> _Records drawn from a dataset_
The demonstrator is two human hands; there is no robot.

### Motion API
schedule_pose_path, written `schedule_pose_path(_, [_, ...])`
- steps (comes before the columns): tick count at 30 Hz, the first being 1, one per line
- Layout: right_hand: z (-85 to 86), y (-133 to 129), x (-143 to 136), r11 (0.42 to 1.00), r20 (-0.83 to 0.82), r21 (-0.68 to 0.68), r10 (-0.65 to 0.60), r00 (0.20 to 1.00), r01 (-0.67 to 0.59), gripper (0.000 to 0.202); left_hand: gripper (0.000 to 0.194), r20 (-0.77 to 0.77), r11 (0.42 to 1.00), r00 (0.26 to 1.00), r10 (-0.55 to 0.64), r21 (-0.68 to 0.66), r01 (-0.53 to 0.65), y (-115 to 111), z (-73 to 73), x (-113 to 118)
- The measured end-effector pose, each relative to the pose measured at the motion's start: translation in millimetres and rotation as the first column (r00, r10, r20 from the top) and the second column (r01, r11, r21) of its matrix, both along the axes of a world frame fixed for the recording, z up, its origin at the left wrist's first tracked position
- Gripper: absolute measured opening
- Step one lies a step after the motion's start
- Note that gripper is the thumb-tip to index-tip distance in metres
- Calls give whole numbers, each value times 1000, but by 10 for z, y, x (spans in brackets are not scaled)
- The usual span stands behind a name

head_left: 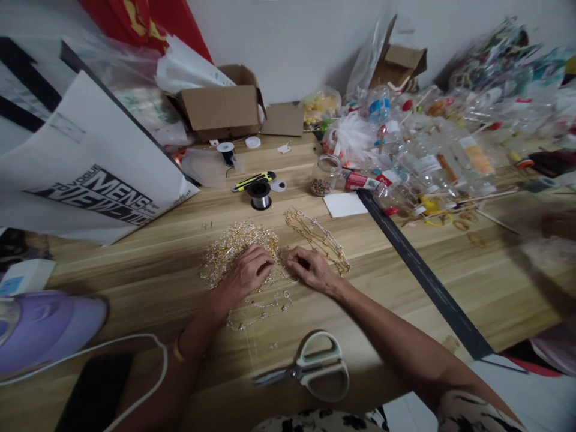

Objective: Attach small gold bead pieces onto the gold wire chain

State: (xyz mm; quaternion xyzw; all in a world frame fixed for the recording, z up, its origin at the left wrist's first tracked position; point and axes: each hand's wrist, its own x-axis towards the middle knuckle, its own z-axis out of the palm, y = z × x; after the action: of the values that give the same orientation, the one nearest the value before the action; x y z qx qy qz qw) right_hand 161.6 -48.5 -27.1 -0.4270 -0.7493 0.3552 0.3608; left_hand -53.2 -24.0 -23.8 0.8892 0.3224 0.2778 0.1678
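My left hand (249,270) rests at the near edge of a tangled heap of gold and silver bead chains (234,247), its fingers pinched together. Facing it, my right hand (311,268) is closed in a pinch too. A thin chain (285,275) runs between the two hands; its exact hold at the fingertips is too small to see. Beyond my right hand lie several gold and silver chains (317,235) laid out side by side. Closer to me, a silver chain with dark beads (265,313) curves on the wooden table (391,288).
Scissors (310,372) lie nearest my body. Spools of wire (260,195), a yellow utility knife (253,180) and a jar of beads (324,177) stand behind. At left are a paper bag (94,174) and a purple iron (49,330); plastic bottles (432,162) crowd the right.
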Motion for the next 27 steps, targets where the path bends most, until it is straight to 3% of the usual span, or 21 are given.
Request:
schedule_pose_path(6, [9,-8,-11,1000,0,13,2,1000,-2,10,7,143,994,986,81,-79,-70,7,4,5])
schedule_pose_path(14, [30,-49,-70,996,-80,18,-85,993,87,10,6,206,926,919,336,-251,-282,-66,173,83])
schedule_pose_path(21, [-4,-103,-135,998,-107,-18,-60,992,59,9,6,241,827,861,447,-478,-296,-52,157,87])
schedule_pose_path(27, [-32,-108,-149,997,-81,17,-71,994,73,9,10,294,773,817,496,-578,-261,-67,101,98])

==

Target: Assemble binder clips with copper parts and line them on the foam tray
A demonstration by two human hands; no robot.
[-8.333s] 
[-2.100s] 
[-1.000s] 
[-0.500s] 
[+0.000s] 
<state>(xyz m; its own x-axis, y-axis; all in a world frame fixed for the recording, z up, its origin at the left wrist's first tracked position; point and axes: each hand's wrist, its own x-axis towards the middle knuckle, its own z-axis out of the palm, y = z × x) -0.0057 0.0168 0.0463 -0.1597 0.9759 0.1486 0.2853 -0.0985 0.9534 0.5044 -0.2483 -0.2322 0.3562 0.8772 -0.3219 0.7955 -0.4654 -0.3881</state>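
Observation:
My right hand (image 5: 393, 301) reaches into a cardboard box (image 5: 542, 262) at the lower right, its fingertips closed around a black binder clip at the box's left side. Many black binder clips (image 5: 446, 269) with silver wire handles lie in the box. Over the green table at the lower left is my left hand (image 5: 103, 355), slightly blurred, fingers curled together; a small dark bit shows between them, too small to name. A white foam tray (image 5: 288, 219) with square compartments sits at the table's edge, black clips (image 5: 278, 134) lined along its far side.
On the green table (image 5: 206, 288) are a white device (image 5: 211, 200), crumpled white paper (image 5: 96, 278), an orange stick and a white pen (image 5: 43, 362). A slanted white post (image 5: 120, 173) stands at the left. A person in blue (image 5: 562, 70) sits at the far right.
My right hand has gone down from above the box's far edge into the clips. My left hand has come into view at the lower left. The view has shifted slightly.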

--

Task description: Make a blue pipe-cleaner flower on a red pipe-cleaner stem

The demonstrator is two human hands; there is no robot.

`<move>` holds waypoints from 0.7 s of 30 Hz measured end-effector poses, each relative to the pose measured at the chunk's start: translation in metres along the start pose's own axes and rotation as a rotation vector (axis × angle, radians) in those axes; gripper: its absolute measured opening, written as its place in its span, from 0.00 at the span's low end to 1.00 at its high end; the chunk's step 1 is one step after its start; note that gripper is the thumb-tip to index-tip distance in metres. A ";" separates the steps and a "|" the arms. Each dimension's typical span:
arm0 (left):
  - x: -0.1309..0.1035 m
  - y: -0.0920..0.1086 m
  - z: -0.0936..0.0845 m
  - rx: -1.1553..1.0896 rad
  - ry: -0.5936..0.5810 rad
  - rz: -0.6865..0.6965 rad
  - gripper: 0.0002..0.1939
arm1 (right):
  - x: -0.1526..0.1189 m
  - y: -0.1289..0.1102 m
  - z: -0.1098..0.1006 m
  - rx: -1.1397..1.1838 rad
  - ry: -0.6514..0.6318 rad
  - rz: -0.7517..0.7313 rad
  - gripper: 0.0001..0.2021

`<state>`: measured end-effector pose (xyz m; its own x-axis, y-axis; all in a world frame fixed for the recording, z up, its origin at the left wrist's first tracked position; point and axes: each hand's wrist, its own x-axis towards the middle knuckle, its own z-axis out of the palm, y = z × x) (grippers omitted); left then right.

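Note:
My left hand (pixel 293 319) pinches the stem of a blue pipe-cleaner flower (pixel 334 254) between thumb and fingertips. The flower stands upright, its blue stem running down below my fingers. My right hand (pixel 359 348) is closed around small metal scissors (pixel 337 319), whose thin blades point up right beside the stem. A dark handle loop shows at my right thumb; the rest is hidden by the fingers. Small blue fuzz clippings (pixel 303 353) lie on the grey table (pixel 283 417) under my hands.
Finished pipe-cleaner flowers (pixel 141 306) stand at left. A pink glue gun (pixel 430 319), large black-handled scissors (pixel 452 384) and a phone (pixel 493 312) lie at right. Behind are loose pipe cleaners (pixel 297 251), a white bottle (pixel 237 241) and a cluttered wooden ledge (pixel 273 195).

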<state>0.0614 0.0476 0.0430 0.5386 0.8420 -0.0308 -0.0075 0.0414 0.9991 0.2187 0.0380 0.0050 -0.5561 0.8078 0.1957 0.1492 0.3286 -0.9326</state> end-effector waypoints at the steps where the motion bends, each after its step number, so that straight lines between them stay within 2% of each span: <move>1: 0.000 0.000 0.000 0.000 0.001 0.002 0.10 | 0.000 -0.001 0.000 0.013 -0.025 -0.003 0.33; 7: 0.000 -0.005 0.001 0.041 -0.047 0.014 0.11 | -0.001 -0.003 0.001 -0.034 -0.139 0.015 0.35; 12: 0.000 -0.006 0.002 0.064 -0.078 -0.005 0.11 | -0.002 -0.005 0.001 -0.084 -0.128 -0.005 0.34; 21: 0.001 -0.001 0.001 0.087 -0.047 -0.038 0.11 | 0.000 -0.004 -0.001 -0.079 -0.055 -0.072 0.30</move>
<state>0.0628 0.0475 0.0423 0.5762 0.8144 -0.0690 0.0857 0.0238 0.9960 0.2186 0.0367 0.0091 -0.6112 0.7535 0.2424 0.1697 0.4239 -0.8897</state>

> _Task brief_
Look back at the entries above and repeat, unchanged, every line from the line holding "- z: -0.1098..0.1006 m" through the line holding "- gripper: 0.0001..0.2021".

> _Answer_
  - z: -0.1098..0.1006 m
  - rx: -1.1397..1.1838 rad
  - ry: -0.6514..0.6318 rad
  - rz: -0.7517..0.7313 rad
  - gripper: 0.0001..0.2021

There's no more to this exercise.